In a 5–4 opinion, Justice Clarence Thomas held that the statute violated the freedom of speech. Its provisions compelled the centers to express content-specific messages, including about obtaining the very service to which the centers objected: abortion. The Court emphatically rejected the claim that “professional speech” is a distinctive category that may be regulated more extensively than others. And it also relied on the difference between speech and conduct in distinguishing cases like Planned Parenthood v. Casey, which held that abortion providers could be required by the state, over their free speech objections, to obtain informed consent before performing an abortion. Those cases, Thomas argued, did not apply because the pro-life centers in NIFLA were not performing abortions. He noted that California had selectively exempted general practice medical facilities from the same requirements that it imposed on the pro-life centers, suggesting that the state of California had an illegitimate interest in compelling precisely these facilities to advertise state-sponsored abortion. Justice Kennedy’s concurrence, joined by Justice Gorsuch, argued that the regulations were intended to squelch the pro-life views of the centers: “It is not forward thinking to force individuals to ‘be an instrument for fostering public adherence to an ideological point of view [they] fin[d] unacceptable.’”

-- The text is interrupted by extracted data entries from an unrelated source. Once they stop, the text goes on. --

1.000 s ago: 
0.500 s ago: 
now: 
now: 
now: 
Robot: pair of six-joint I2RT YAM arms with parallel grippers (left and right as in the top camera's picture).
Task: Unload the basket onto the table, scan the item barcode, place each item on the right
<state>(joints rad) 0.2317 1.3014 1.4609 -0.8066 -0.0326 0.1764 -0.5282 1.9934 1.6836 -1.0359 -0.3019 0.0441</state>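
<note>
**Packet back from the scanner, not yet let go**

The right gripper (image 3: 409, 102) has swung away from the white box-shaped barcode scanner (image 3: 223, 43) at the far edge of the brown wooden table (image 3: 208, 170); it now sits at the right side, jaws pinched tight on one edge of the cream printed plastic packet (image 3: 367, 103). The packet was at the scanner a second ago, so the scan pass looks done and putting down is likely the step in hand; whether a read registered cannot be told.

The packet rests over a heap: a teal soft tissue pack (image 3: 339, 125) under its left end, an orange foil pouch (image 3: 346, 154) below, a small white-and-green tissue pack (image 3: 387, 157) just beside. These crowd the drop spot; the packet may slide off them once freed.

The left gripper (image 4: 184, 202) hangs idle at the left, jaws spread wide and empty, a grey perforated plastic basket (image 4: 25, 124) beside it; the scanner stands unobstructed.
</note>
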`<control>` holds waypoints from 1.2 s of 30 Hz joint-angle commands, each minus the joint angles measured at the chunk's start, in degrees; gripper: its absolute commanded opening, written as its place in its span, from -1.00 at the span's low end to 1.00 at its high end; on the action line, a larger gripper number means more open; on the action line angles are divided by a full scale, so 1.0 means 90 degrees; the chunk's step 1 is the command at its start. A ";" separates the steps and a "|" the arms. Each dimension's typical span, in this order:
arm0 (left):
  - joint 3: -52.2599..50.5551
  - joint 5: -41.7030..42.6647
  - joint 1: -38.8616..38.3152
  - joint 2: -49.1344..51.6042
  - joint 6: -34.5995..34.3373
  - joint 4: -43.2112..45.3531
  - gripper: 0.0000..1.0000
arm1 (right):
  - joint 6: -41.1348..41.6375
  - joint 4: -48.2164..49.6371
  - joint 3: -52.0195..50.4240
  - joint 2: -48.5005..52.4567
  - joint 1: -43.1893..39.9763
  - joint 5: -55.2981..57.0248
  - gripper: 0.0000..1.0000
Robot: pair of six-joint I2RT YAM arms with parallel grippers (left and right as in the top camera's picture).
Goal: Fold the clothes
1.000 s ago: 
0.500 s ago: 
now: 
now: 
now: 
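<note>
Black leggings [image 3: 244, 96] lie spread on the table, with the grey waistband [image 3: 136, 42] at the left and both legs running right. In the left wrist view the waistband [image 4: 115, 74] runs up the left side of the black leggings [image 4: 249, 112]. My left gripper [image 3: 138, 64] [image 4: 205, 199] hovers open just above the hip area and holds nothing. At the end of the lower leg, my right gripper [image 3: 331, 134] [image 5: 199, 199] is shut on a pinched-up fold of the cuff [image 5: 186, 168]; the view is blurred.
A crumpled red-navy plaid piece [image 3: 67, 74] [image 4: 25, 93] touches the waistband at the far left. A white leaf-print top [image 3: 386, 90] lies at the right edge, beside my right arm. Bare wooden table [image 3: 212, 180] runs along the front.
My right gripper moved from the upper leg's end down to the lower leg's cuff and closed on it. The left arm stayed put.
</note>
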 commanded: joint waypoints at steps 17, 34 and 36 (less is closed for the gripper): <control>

Justice Stephen Breyer dissented, joined by Justices Kagan, Ruth Bader Ginsburg, and Sonia Sotomayor. If a state may require an abortion provider to tell a woman seeking an abortion about adoption services (as the Court had held in Casey), Breyer argued, it should also be able to require pro-life centers to tell a woman about the availability of state-subsidized abortion. The dissent went further, charging that the majority had empowered pro-life centers “to use the Constitution as a weapon” to defeat “reasonable” “economic and social laws.” It would not be the last time this term that these justices would employ the metaphor of constitutional weaponization as to the freedom of speech.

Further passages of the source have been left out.